In the Fort Ontario Emergency Refugee Shelter, there were 496 "units" (which are defined as either families or unaccompanied individuals). The refugees had undergone great trauma, and as a result needed to recuperate. Nearly 100 of the refugees had been imprisoned in Buchenwald or Dachau, which some managed to escape. Others were hidden and aided by members of resistance groups, kindly neighbors or who made deals with black market smugglers and to get them to where advancing Allied Soldiers were nearby. Many of them had been refugees for 7 or 8 years, and almost all had suffered through food shortages, disease, torture and trauma. Another group of refugees were civilian internees of Italian concentration camps but were released following the Italian Armistice and told by their former guards to head south to avoid being recaptured by the Germans.

Many had the hopes of joining relatives who were already in the United States. Others had different reasons for wanting to come to the refugee camp in Oswego. Some were interested in the health care that they could receive in the United States, and had come to Oswego to regain their health. Others were interested in the education system that may be available to their children. Others were looking for jobs or economic opportunities offered in the United States.

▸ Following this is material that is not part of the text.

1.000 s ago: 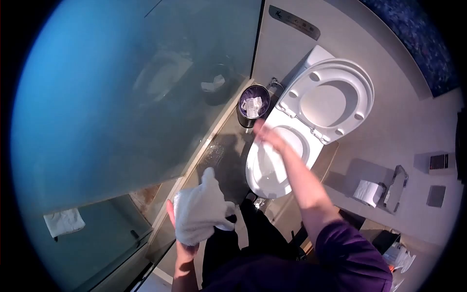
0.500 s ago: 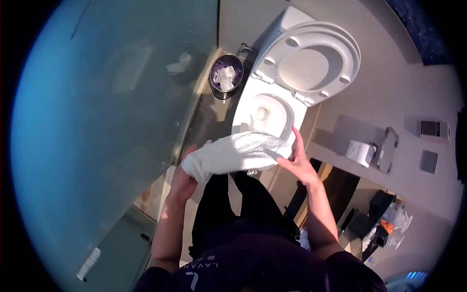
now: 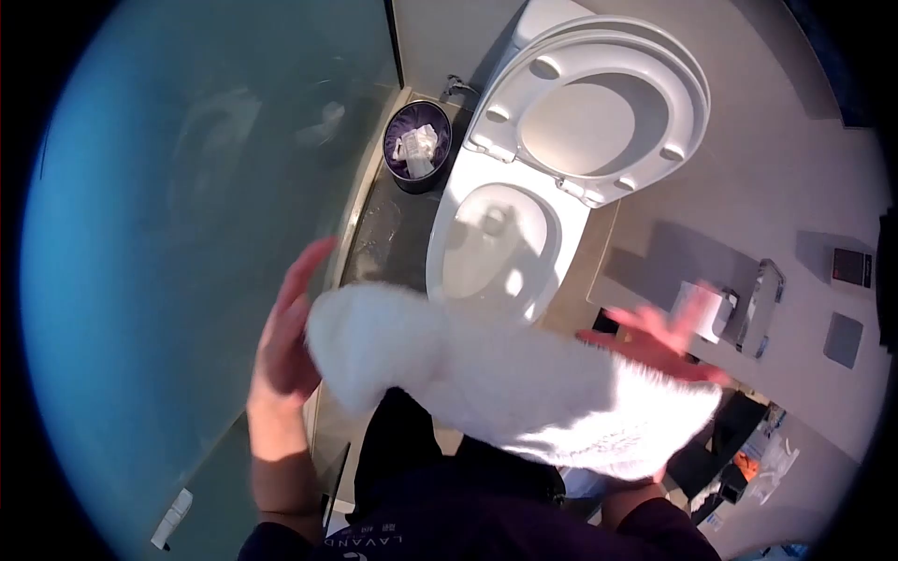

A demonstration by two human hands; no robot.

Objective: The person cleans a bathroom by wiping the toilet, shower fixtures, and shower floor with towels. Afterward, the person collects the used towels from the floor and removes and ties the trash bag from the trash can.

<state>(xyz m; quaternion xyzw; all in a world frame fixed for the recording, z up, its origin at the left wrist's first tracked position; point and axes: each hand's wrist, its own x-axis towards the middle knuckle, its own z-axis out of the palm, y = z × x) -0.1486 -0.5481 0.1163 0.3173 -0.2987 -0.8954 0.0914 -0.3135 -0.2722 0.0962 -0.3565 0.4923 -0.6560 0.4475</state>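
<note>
A white towel [image 3: 533,383], loosely bunched and blurred by motion, stretches between my two hands in front of my legs. Its rounded left end is beside my left hand [image 3: 288,341], whose fingers are extended upward; whether the palm touches the cloth I cannot tell. My right hand [image 3: 659,337] is at the towel's upper right edge, fingers spread apart and blurred. The towel covers most of my right forearm. Beyond the towel stands a white toilet bowl [image 3: 444,220] with its seat and lid [image 3: 687,93] raised.
A dark bin [image 3: 412,182] with a purple liner and white paper stands left of the toilet. A glass panel [image 3: 187,234] runs along the left. On the right wall are a toilet paper roll [image 3: 702,313] and a metal bar [image 3: 762,309]. A cluttered shelf is at lower right.
The towel has spread out, its right end swinging down and right over my right forearm. My hands have moved apart, and their fingers have straightened.
</note>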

However, the camp was neither aware of nor concerned with the expectations that the refugees came with. Their intention was to provide for the basic needs for the refugees, and had not intended to provide more than the basics. There was no plan for health care other than that which threatened the health of an individual or the group, and there were no plans to educate any of the child refugees although refugee children and teenagers were allowed by the town to attended local schools and tutors were allowed to come into the camp.

Of the 982 refugees that lived in the refugee camp at Fort Ontario, 187 were under the age of 16, and 116 were over the age of 60. A large majority of the group was Jewish, while others were Roman Catholic, Protestant, and Greek and Russian Orthodox. Religious differences - as well as differences due to age and nationality - caused tension among the refugees in the camp.

While in the camp, many complained about the loss of freedoms they encountered there. There were confiscations by U.S. Customs, censorship of their mail, and they were also unable to leave the camp. In September, however, the quarantine was lifted. Residents of the camp received 6 hour passes to Oswego. Thousands of visitors poured into the camp. On September 20, 1945 Eleanor Roosevelt, accompanied by Mrs. Henry Morgenthau Jr., visited the camp.

A group of boys at the shelter formed a Boy Scout troop.

==In media==
- In 2001, CBS aired a made-for-TV film titled Haven about the refugee shelter and Ruth Gruber.
- In 2012, the television show Ghost Hunters conducted a paranormal investigation at the site.